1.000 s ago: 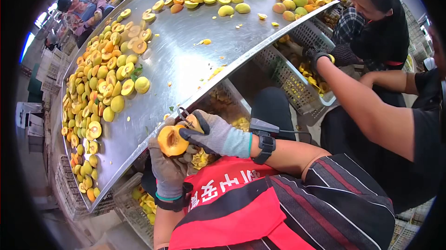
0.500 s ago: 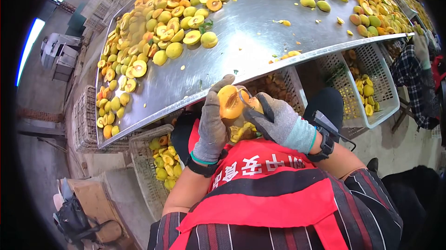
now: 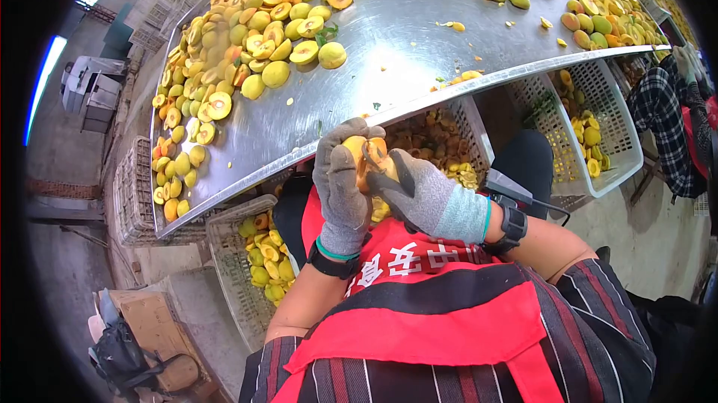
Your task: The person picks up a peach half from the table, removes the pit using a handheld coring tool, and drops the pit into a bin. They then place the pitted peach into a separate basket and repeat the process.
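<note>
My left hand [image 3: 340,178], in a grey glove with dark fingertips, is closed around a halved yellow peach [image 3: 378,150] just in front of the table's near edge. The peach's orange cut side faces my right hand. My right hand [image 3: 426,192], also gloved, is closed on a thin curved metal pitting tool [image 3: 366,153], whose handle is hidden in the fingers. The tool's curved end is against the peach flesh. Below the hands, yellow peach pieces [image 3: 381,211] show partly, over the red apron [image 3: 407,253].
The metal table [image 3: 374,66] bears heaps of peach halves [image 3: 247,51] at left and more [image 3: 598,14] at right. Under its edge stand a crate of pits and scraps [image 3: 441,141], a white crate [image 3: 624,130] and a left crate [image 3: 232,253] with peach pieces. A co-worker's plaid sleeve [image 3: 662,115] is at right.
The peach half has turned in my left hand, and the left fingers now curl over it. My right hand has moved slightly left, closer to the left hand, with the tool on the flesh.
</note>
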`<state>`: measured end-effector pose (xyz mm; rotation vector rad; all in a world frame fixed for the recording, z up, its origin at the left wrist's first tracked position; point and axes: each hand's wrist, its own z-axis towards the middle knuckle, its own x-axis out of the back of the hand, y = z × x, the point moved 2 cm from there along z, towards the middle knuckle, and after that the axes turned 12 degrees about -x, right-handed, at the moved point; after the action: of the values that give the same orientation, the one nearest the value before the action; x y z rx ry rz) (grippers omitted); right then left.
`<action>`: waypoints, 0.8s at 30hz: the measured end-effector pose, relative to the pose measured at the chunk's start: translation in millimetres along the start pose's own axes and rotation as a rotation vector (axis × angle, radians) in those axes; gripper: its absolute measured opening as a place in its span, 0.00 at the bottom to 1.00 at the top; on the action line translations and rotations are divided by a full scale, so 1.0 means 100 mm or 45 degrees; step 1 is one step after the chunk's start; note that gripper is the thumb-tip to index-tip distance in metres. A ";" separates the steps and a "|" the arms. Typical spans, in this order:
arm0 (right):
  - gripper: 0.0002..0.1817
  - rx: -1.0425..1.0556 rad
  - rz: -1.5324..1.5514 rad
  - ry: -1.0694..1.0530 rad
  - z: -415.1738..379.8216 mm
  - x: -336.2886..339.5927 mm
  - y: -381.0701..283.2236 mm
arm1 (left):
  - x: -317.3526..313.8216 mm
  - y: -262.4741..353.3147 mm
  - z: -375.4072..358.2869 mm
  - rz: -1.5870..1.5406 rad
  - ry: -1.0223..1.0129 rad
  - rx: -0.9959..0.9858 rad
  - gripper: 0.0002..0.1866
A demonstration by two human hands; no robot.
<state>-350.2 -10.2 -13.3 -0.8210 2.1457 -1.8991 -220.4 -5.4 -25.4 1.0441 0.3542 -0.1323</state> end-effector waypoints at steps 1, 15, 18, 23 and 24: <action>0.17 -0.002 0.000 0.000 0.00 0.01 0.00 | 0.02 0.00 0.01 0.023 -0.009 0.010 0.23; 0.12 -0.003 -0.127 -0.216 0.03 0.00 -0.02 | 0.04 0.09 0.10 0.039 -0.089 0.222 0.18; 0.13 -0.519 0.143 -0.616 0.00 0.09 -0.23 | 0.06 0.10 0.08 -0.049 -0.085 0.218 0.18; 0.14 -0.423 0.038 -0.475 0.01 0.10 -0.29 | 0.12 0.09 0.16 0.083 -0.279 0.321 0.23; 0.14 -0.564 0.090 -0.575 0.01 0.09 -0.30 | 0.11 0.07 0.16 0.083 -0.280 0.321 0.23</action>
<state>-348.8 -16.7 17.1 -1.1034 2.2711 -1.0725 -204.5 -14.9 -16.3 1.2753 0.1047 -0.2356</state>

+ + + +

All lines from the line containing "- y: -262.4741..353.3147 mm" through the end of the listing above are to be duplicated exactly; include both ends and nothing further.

--- Answer to the exercise ---
  - y: -262.4741..353.3147 mm
  - z: -375.4072..358.2869 mm
  - rz: -1.5870..1.5406 rad
  - ry: -1.0223..1.0129 rad
  - rx: -0.9959..0.9858 rad
  - gripper: 0.0002..0.1866
A demonstration by two human hands; no robot.
<state>-350.2 -10.2 -13.3 -0.8210 2.1457 -1.8991 -220.4 -5.4 -25.4 1.0441 0.3542 -0.1323</state> end-effector waypoints at steps 1, 15, 18, 23 and 24: <action>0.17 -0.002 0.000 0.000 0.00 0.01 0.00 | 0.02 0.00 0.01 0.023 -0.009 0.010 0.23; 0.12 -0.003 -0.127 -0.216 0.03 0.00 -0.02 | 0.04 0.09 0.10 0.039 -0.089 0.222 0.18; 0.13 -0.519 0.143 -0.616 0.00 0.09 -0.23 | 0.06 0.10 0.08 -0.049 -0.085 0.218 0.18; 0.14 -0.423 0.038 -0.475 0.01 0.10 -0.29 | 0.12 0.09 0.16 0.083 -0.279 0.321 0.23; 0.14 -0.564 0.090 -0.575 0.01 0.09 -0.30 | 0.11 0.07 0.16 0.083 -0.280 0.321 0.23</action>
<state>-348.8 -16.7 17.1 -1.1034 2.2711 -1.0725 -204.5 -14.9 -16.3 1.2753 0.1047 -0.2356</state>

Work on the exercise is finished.